According to USA-G's current president, Bob Colarossi, USA-G put Schiefelbein on probation after discovering his inappropriate behavior with students.
"The appropriate measure was to put him on probation for a year and monitor him closely," Colarossi said.
But the group did not make Schiefelbein's probation public. So other gym owners had no idea that Schiefelbein posed a threat to their students.
Asked why the USA-G didn't disclose their findings about Schiefelbein, Colarossi said, "That's just not what our policy is as it relates to misconduct at that level."
And when Breedlove sought details about Schiefelbein's past from the group, he said, "They would not release any information to me without a subpoena."

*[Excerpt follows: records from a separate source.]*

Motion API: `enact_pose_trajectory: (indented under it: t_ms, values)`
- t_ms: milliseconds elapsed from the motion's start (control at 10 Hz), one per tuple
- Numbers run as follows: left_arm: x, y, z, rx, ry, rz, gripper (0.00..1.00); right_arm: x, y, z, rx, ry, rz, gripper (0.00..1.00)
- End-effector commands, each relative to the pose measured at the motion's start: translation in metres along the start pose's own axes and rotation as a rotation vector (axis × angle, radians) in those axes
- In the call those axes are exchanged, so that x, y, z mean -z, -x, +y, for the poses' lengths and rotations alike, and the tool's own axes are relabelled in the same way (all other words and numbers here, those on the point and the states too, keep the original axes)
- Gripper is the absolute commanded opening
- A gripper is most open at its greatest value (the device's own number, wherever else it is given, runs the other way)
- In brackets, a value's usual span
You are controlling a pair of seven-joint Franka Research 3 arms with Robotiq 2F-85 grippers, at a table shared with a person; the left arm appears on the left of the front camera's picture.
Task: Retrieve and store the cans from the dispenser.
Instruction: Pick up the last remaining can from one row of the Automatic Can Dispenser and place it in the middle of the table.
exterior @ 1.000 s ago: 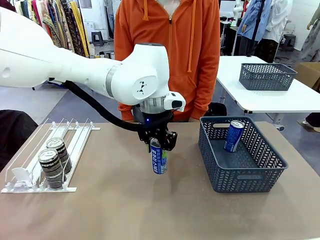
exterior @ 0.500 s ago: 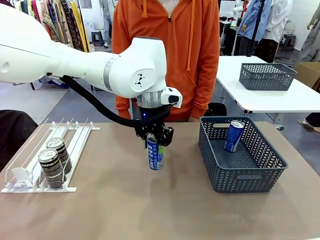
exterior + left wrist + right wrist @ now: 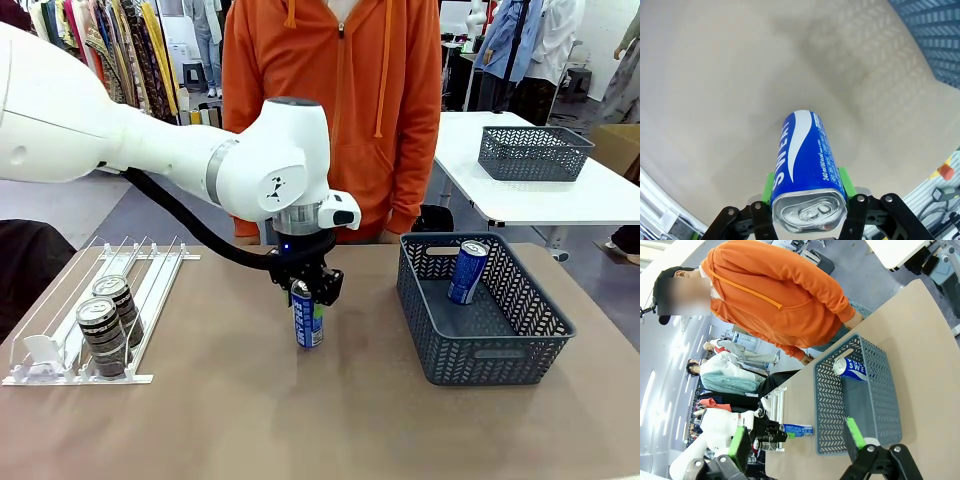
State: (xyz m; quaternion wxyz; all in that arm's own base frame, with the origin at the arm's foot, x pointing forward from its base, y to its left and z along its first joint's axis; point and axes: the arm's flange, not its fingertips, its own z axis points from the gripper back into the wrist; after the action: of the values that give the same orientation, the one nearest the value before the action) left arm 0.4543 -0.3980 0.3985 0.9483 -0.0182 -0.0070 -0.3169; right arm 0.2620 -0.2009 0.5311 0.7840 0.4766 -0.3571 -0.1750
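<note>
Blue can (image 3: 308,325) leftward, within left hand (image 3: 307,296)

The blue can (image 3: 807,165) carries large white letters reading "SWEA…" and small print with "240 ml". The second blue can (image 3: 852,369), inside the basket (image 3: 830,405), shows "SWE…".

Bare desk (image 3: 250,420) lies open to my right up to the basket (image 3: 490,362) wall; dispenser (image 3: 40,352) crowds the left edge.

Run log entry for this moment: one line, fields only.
left gripper: shut on blue can, upright between dispenser and basket | right gripper: open | basket: second blue can inside | dispenser: two dark cans in lanes
</note>
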Motion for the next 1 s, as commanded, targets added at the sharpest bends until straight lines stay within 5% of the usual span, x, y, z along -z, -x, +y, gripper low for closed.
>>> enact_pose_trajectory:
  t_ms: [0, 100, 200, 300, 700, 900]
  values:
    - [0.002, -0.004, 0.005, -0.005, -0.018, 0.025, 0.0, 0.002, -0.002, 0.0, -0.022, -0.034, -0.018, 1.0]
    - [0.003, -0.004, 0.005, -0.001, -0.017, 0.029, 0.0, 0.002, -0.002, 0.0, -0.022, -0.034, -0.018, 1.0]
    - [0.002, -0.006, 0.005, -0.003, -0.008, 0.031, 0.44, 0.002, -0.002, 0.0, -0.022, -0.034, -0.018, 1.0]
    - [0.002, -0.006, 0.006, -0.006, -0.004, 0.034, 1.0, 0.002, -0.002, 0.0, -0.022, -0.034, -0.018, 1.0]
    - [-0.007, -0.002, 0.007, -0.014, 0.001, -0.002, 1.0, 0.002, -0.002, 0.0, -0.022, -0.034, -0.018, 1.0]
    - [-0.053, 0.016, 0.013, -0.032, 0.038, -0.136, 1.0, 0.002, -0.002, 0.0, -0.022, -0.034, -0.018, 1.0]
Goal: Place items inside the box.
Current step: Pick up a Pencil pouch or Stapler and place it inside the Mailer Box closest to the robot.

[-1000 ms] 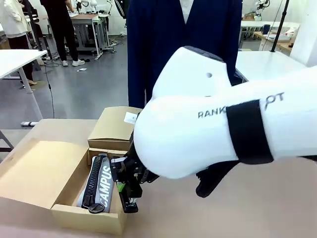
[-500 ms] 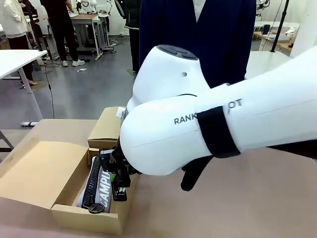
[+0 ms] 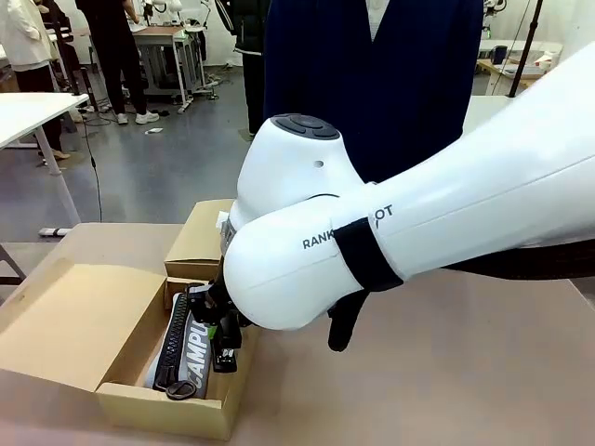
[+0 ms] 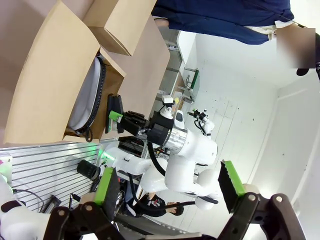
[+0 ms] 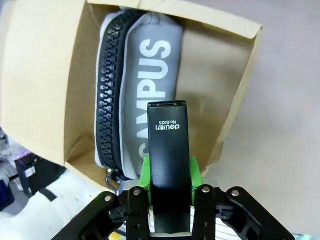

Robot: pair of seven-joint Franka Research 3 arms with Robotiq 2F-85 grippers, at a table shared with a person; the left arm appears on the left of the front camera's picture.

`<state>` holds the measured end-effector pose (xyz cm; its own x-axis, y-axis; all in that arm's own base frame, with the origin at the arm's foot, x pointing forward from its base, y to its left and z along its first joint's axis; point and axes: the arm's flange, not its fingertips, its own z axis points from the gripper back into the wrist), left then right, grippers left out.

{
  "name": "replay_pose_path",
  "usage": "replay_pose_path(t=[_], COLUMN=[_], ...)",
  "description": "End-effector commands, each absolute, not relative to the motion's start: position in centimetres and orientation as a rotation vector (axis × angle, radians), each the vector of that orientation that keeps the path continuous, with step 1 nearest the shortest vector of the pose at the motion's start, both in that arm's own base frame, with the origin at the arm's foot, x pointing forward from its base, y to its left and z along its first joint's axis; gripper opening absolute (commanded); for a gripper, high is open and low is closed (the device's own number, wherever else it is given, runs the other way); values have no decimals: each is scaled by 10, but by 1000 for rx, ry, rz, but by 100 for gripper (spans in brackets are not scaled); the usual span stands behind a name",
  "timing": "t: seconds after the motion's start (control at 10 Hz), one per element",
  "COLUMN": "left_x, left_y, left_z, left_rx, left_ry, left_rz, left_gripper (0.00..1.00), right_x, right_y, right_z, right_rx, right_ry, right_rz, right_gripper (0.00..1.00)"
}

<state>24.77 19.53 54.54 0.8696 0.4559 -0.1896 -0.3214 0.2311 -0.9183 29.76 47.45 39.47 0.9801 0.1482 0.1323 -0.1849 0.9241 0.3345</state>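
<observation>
My right gripper [image 3: 219,336] is shut on a black stapler [image 5: 169,150], held between its green pads with the stapler's nose pointing out past the fingers. The stapler [image 3: 226,359] hangs over the right wall of the open cardboard box [image 3: 56,325] at the table's front left. Inside the box lies a grey zip pouch [image 5: 150,85] lettered CAMPUS in white, with a thick black zipper; the same pouch [image 3: 184,348] fills the box's right part. My left gripper [image 4: 169,190] is open and holds nothing, far from the box.
A smaller closed cardboard box [image 3: 200,237] stands just behind the open one. A person in a navy coat [image 3: 372,84] stands at the far side. The right arm's white body [image 3: 390,242] hides the table's middle. Bare tabletop [image 3: 446,390] lies to the right.
The right arm has swung left with the stapler, from beside the box's front right corner to over its right wall. The grip is unchanged.
</observation>
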Motion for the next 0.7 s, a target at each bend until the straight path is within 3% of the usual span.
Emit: replay_pose_path(t=[0.0, 0.1, 0.2, 0.3, 0.4, 0.6], left_x=[244, 244, 244, 244, 244, 244], left_y=[196, 196, 196, 196, 196, 196], left_z=[546, 546, 546, 546, 546, 546], left_rx=[-1222, -1222, -1222, -1222, -1222, -1222], left_ry=[-125, -125, -125, -125, -125, -125], left_rz=[521, 521, 521, 521, 521, 521], left_gripper=[100, 100, 100, 100, 100, 100], right_x=[301, 302, 302, 301, 301, 301], right_y=[492, 492, 492, 492, 491, 485], right_z=[397, 396, 396, 397, 398, 400], right_rx=[347, 350, 359, 367, 372, 397], right_ry=[-120, -115, -120, -122, -122, -128], right_rz=[131, 134, 135, 133, 131, 127], right_gripper=[32, 32, 52, 83, 100, 100])
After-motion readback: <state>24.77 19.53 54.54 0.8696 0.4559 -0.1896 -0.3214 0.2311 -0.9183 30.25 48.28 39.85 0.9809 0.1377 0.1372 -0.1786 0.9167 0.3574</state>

Had Jill and Ross Robinson known about Schiefelbein's past, they say, they never would have allowed him near Becca.
So it fell to their 13-year-old girl to tell the truth about Schiefelbein. In July 2003, he was convicted of seven counts of aggravated sexual battery and one count of especially aggravated sexual exploitation of a minor. He was given a 96-year sentence. He has since filed a motion for a new trial, however.
Becca's parents still wonder how they could have missed the warning signs.
"When I sat and listened during the sentencing hearing, and heard the psychologist talk about the red flags and the cycle of grooming. It just made me sick because it was like a blueprint of what happened to us."
Experts say parents can spot that blueprint by watching for some warning signs.
A few of the red flags may be:
-- rides home alone with a coach
-- gifts or cards from a coach
-- sleepovers at the coach's house
-- a coach who's worked in many different places
-- a child who suddenly wants to quit her sport
And Becca has her own advice for any kids out there who may be going through what she endured.
"I'd tell them to tell their parents right now. And I know it's really hard for them to talk about it. But in the long run it's so much better."